Yiling Wanzhou International Pharmaceutical Co., Ltd. is a subsidiary of Shijiazhuang Yiling Pharmaceutical Co. Ltd. The contracted manufacturing facilities have been inspected by both the U.S. Food and Drug Administration (FDA) and China FDA (CFDA) and operate to strict International Council for Harmonisation of Technical Requirements for Pharmaceuticals for Human Use (ICH) Good Manufacturing Practice (GMP) standards, which will enable CASI to eventually sell both entecavir and cilostazol in the U.S., China and worldwide markets. Entecavir and cilostazol are part of the 29 abbreviated new drug applications (ANDAs) that CASI acquired from Sandoz in January 2018.
The FDA approved entecavir in 2005 for the treatment of chronic hepatitis B viral (HBV) infection. Entecavir is an HBV nucleoside analog reverse transcription inhibitor that interferes with HBV replication. The 2016 estimated sales in China for entecavir were approximately $1.5 billion.

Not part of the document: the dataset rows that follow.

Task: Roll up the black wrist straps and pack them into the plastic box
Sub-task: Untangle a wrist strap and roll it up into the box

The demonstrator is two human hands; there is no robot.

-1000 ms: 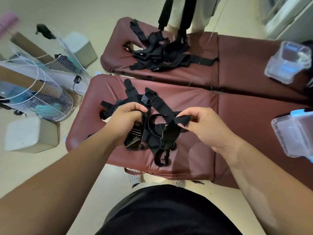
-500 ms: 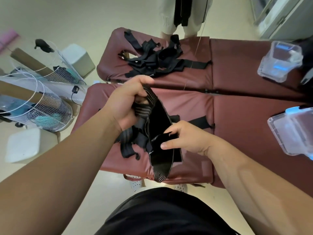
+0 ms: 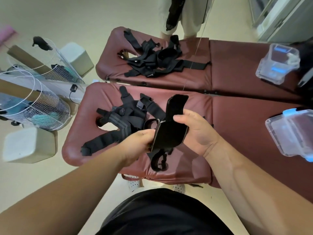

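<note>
Left hand [image 3: 135, 146]: fingers curled, pinching the left edge of a wide black fabric wrist strap [image 3: 169, 134]. Right hand [image 3: 194, 133]: wrapped round the strap's right side, thumb on the front face. Both hands grasp the same strap, held up over the near edge of the near maroon padded bench [image 3: 186, 170] and not resting on it. The strap is only partly rolled. Its free tail [image 3: 176, 102] sticks up past the right hand, and a thin black loop [image 3: 158, 161] hangs below.

A loose pile of black straps [image 3: 125, 119] lies just behind the hands, toward the bench's left end by the face hole. The clear plastic box with blue latches [image 3: 291, 133] sits at the right end of the same bench, well apart from the hands. Can't tell if its lid is open.

The far maroon bench [image 3: 237, 68] carries a second strap pile [image 3: 155, 63] and another clear box [image 3: 277, 63]. A person's legs [image 3: 191, 19] stand beyond it. White wire baskets [image 3: 42, 109] are on the floor to the left.

Risks, as judged:
- The roll looks slack, so the stiff tail may spring it open if either hand eases its grip.
- The dangling loop could snag the pile behind it, or get wound in crooked.
- The reach to the box is long, so a one-handed carry could let the roll unwind.
</note>
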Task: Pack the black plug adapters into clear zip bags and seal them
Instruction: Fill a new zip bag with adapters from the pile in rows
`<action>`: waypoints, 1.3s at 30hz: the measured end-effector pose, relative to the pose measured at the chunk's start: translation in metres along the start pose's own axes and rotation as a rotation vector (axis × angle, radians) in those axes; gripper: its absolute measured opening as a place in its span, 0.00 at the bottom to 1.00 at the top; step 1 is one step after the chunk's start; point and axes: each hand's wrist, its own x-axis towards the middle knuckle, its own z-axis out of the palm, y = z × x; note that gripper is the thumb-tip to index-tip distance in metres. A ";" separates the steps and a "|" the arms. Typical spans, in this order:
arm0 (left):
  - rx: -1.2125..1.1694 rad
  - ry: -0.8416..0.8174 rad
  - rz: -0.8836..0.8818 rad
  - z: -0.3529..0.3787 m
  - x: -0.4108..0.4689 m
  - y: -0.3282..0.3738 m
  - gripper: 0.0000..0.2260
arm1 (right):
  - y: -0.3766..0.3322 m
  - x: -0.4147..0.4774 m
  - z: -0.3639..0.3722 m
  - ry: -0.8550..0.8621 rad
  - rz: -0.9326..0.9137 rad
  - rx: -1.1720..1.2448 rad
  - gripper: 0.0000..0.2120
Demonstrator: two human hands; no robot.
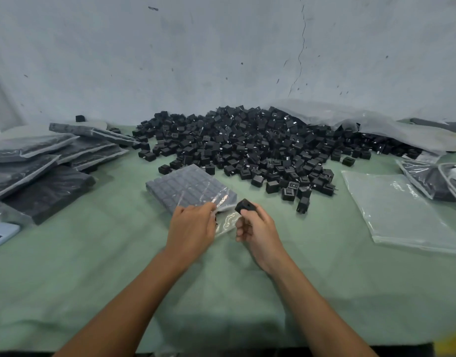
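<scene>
A clear zip bag [189, 188] packed with rows of black plug adapters lies flat in the middle of the green table. My left hand [192, 229] pinches the bag's open flap at its near right corner. My right hand [255, 228] holds one black plug adapter [243, 206] in its fingertips, just right of the bag's mouth. Behind them spreads a big heap of loose black adapters [260, 145].
Filled bags [41, 161] are stacked at the left. A pile of flat, unfilled clear bags [399, 210] lies at the right, with more plastic sheeting [376, 124] behind it. A pale blue phone [1, 234] rests at the left edge. The green table cover [221, 292] reaches my near side.
</scene>
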 end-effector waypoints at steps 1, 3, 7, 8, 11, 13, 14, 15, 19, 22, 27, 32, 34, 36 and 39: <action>0.012 -0.004 0.003 0.000 0.003 -0.001 0.06 | 0.002 -0.001 0.001 0.006 -0.020 -0.058 0.05; 0.030 -0.015 0.004 0.000 0.005 -0.004 0.08 | 0.006 -0.001 0.005 0.045 -0.083 -0.273 0.07; 0.048 -0.031 -0.007 0.001 0.005 -0.004 0.08 | 0.013 0.003 0.009 0.128 -0.165 -0.760 0.11; 0.051 -0.032 -0.011 0.000 0.005 -0.003 0.08 | 0.013 0.004 0.010 0.131 -0.178 -0.839 0.12; 0.054 -0.040 -0.018 -0.001 0.005 -0.002 0.09 | 0.012 0.010 0.013 0.161 -0.220 -1.049 0.11; 0.052 -0.040 -0.020 -0.002 0.005 -0.001 0.09 | 0.014 0.013 0.018 0.198 -0.219 -1.116 0.12; 0.049 -0.039 -0.019 -0.002 0.004 -0.001 0.09 | 0.016 0.014 0.021 0.216 -0.219 -1.145 0.12; 0.048 -0.035 -0.018 -0.002 0.004 0.000 0.09 | 0.017 0.015 0.024 0.231 -0.222 -1.175 0.12; 0.061 -0.034 -0.009 -0.003 0.002 0.001 0.08 | 0.018 0.013 0.026 0.173 -0.211 -1.122 0.13; 0.051 -0.011 -0.009 -0.003 0.002 0.002 0.08 | 0.017 0.010 0.022 0.124 -0.193 -1.057 0.15; 0.044 -0.020 -0.003 -0.001 -0.002 0.003 0.09 | 0.017 0.010 0.018 0.089 -0.248 -1.032 0.15; 0.087 -0.072 0.009 0.003 -0.009 0.004 0.12 | 0.017 0.011 0.014 0.076 -0.196 -0.983 0.11; 0.079 -0.083 0.022 0.004 -0.009 0.004 0.11 | 0.017 0.011 0.014 0.075 -0.183 -0.969 0.08; 0.041 -0.081 0.022 0.003 -0.004 0.003 0.09 | 0.015 0.010 0.015 0.076 -0.166 -0.946 0.07; -0.058 -0.103 0.002 0.005 0.001 0.004 0.07 | 0.014 0.009 0.016 0.072 -0.152 -0.939 0.07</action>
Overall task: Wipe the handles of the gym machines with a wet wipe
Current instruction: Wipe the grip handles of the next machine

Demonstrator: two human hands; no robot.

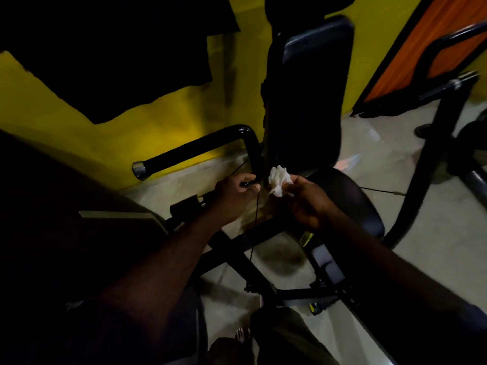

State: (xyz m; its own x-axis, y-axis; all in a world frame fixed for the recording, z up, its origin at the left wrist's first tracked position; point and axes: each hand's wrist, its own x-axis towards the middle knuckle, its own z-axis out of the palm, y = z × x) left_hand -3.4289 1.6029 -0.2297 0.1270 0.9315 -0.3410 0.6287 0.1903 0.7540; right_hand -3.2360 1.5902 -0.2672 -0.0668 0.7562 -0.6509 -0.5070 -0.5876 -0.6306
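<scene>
Loosely bunched white wet wipe [279,183] in the right grip [308,204]

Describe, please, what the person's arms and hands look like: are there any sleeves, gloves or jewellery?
Both arms are bare. The left forearm and right forearm show no sleeves, though the dim light hides detail near the frame's edge. The left hand and right hand wear no gloves, and no watch, band or ring shows.
</scene>
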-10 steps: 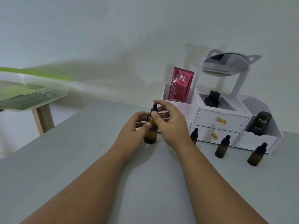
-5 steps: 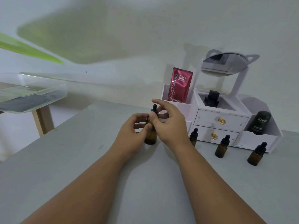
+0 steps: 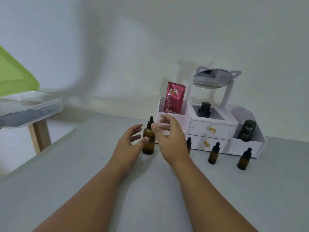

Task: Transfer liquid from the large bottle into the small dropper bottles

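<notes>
Large bottle (image 3: 148, 139) stands capped on the tabletop (image 3: 83, 173); left hand (image 3: 129, 143) and right hand (image 3: 168, 136) have just released, each grip open; small dropper bottles (image 3: 214, 153) await filling.

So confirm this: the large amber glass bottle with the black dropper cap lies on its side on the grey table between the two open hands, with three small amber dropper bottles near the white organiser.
Not quite. The large amber glass bottle stands upright on the grey table, not on its side; the head view shows it. The rest holds: it is between the open left hand and right hand, with three small amber dropper bottles near the white organiser.
</notes>
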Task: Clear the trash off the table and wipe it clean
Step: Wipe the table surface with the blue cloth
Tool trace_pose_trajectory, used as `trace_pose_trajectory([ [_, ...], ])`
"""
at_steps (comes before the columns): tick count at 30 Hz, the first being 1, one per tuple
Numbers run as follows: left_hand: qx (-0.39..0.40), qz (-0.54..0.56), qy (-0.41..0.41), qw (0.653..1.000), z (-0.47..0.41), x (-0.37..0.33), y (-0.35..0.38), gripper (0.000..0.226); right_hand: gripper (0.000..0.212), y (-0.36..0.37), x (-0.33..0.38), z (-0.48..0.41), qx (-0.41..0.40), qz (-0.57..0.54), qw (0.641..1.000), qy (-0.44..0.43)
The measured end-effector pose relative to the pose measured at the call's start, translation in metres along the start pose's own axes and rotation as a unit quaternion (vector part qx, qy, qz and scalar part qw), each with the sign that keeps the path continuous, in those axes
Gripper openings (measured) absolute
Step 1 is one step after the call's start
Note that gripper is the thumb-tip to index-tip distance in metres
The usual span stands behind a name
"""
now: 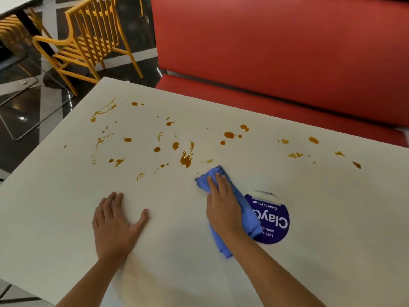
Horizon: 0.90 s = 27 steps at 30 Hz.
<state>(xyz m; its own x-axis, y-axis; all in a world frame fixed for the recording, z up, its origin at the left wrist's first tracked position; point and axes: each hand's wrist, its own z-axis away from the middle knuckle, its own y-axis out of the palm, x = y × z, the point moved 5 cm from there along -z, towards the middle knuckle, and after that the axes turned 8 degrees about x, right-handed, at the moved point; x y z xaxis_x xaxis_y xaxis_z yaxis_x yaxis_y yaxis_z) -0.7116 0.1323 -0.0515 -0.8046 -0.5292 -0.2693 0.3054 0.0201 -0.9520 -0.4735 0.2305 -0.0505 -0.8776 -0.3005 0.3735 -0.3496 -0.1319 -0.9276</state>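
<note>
Cloth [241,209] on table [321,218], sticker [276,220] right, spills [185,159] beyond.

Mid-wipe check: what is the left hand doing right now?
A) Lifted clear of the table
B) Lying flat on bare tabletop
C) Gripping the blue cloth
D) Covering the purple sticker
B: the left hand lies flat with fingers straight on the table, while the right hand presses the blue cloth.

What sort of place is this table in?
Probably a cafeteria or food court: a red padded bench seat runs along the white table, yellow slatted chairs stand nearby, and a round purple "Clean as you go" sticker lies on it.
</note>
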Motion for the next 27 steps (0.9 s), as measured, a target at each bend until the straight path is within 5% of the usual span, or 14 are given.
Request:
trace_pose_trajectory([
  [5, 0.017, 0.003, 0.001, 1.000, -0.001, 0.000, -0.001, 0.101, 0.039, -0.007, -0.015, 0.003, -0.023, 0.004, 1.000, -0.007],
  [10, 0.067, 0.040, 0.062, 0.995, -0.009, 0.014, -0.008, 0.095, 0.037, -0.006, -0.016, -0.026, -0.060, -0.013, 0.991, 0.118],
  [17, 0.030, -0.023, 0.096, 0.995, -0.075, 0.089, -0.058, 0.093, 0.047, 0.002, 0.016, -0.059, -0.033, -0.025, 0.961, 0.272],
  [27, 0.058, -0.021, 0.078, 0.995, -0.119, 0.129, -0.067, 0.087, 0.044, 0.025, 0.067, -0.015, -0.018, -0.069, 0.996, 0.058],
])
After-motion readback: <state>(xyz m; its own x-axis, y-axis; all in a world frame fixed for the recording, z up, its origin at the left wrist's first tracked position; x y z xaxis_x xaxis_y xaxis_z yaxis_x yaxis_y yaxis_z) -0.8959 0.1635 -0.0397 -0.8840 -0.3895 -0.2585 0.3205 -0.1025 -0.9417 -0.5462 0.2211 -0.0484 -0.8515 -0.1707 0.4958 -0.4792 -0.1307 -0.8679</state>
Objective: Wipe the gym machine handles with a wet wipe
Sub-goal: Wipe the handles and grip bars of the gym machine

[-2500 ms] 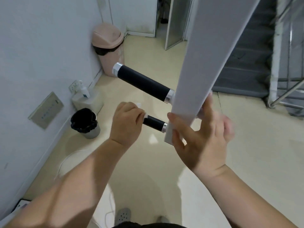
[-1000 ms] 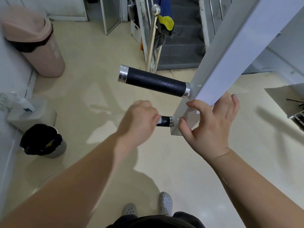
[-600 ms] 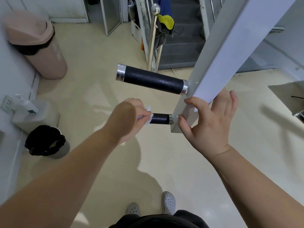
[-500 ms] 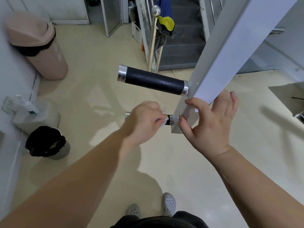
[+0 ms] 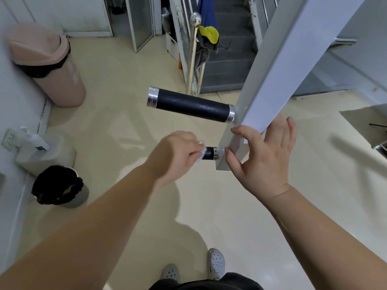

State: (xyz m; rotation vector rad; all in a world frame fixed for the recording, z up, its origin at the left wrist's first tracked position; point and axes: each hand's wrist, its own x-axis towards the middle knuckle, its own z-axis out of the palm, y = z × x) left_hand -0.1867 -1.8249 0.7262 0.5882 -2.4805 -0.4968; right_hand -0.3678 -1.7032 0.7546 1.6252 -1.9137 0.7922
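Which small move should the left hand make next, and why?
Probably slide the wet wipe along the lower handle toward the white bar: the left hand grips the wipe around the handle, and a black stretch near the bar lies uncovered.

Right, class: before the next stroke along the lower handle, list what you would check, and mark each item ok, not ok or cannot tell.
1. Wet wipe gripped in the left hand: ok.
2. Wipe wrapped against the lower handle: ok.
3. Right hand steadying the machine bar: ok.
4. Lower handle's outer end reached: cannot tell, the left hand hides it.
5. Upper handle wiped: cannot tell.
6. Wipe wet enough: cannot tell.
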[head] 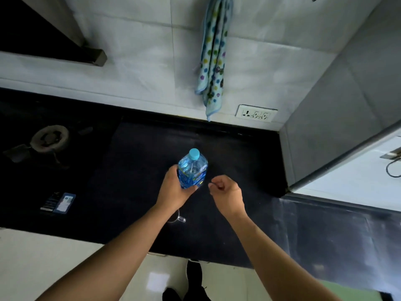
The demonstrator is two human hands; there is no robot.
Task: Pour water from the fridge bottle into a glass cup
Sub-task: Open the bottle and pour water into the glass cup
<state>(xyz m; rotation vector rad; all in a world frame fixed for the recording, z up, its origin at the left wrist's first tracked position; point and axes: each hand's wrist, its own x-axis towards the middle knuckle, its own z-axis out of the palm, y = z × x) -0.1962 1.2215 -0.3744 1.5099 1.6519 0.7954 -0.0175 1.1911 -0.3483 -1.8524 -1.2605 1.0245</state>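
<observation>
A clear blue plastic water bottle (192, 168) with a light blue cap on stands upright on the black counter (134, 161). My left hand (176, 190) is wrapped around the bottle's lower body from the left. Just to the bottle's right hovers my right hand (226, 192), fingers curled loosely with nothing in them, not touching the bottle. A glass cup (179, 218) sits on the counter below my left wrist; only part of its rim and handle shows, the rest is hidden by my forearm.
A gas burner (50, 137) is at the counter's left. A small packet (58, 202) lies near the front left edge. A dotted towel (213, 57) hangs on the tiled wall above a wall socket (256, 113). A grey wall panel (338, 118) bounds the counter on the right.
</observation>
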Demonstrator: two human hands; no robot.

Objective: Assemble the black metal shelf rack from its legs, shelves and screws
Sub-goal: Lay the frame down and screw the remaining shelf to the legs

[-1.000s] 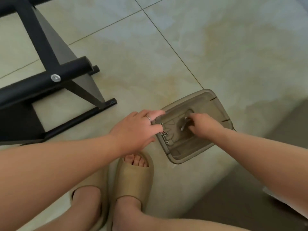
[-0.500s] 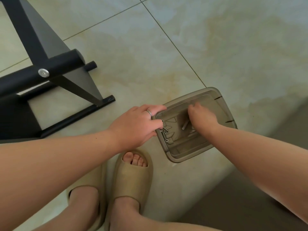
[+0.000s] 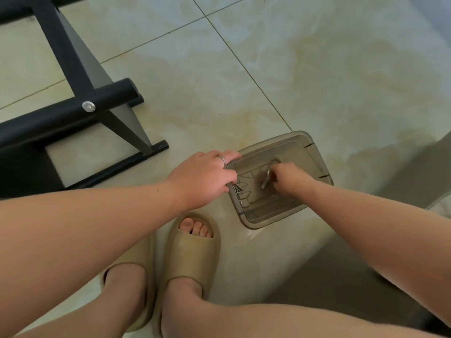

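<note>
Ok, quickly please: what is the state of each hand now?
Left hand: closed, gripping the rim of the tray.
Right hand: closed, pinching a screw inside the tray.

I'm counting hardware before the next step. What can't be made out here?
Head view:
- The small screws: the left hand, gripping the rim of the tray, covers part of them. They are too small to count or identify.
- The silver bolt: its upper end is hidden in the pinching fingers of the right hand.
- The black rack: cut off by the left and top edges, so its fitted shelves cannot be counted.
</note>
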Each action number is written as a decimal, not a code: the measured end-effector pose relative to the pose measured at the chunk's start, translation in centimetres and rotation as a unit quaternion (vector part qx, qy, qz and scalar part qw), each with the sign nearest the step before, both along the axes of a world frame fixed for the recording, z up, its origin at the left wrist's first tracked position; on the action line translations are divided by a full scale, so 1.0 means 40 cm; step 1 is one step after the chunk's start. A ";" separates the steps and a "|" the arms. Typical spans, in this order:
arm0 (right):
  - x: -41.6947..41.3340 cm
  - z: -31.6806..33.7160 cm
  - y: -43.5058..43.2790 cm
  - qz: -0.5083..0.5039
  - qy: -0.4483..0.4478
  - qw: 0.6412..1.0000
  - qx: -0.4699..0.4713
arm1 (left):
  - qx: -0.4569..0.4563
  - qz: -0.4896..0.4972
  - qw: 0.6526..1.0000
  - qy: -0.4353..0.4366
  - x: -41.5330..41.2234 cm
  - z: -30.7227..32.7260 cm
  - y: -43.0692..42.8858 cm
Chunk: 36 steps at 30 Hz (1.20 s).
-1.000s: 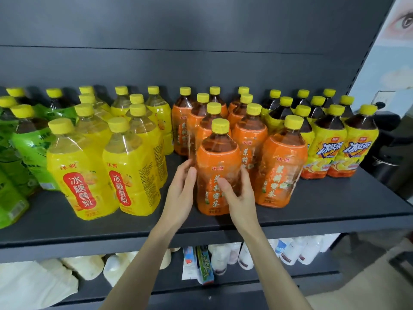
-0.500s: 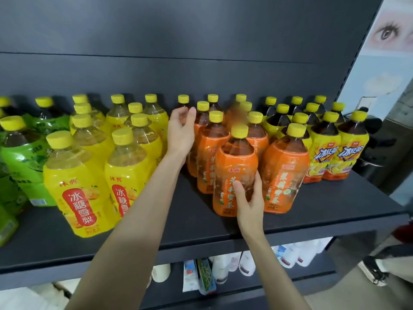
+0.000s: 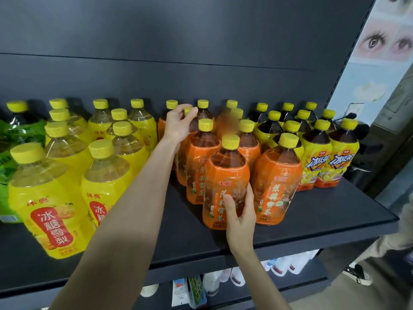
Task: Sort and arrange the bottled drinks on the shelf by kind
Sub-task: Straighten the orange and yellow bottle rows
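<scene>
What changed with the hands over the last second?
The left hand let go of the front orange tea bottle and reached back to grip the cap of a rear orange tea bottle. The right hand still holds the front one. The yellow pear-drink bottles stayed.

The right hand (image 3: pixel 240 217) grips the front orange bottle (image 3: pixel 225 173) low on its label, at the edge of the dark shelf (image 3: pixel 324 222). The left hand (image 3: pixel 178 124) curls its fingers round the yellow cap of a rear orange bottle (image 3: pixel 188 111). Yellow bottles (image 3: pixel 51 198) stand to the left, dark tea bottles (image 3: pixel 319 162) to the right.
</scene>
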State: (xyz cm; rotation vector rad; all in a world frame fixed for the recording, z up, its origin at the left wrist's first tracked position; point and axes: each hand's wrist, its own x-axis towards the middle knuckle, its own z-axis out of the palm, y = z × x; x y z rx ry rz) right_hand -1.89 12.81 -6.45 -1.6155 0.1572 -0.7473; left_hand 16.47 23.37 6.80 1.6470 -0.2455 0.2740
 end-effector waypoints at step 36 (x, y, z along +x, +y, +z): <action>0.001 -0.011 -0.003 0.007 0.012 1.000 0.008 | -0.055 0.150 0.986 0.050 -0.103 -0.188 0.030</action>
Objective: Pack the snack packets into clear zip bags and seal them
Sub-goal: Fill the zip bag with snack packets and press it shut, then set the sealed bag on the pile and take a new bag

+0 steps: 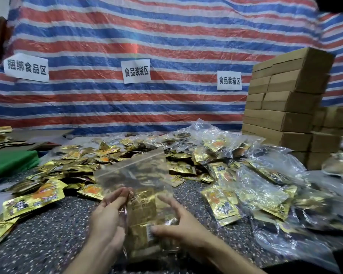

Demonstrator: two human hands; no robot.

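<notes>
- Evidently the zip bag (139, 171) is held upright above the worktop (48, 244), mouth uppermost. That way the snack packets (143, 212) inside settle to the bottom and leave the zip strip free for sealing.
- On the left hand (107, 220) the fingers pinch the bag's left edge. The right hand (178, 224) grasps the right side, thumb on the front and fingers curled behind, steadying the load.
- The bag is thin, clear, crinkly film. Its upper half is slack and empty, and I cannot tell whether the strip is pressed closed.
- The packets are flat pouches of glossy gold foil. A loose heap (77, 167) lies beyond, with filled bags (265, 184) to the right, probably kept within reach.
- The worktop is dark, speckled and matte.
</notes>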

The FDA approved cilostazol in 2006 for the reduction of symptoms of intermittent claudication.2 Cilostazol is a PDE-III inhibitor. Cilostazol inhibits platelet aggregation, improves endothelial cell function, and acts as a vasodilator enabling blood to move more easily through peripheral blood vessels. The 2016 estimated sales in China for cilostazol were approximately $65 million.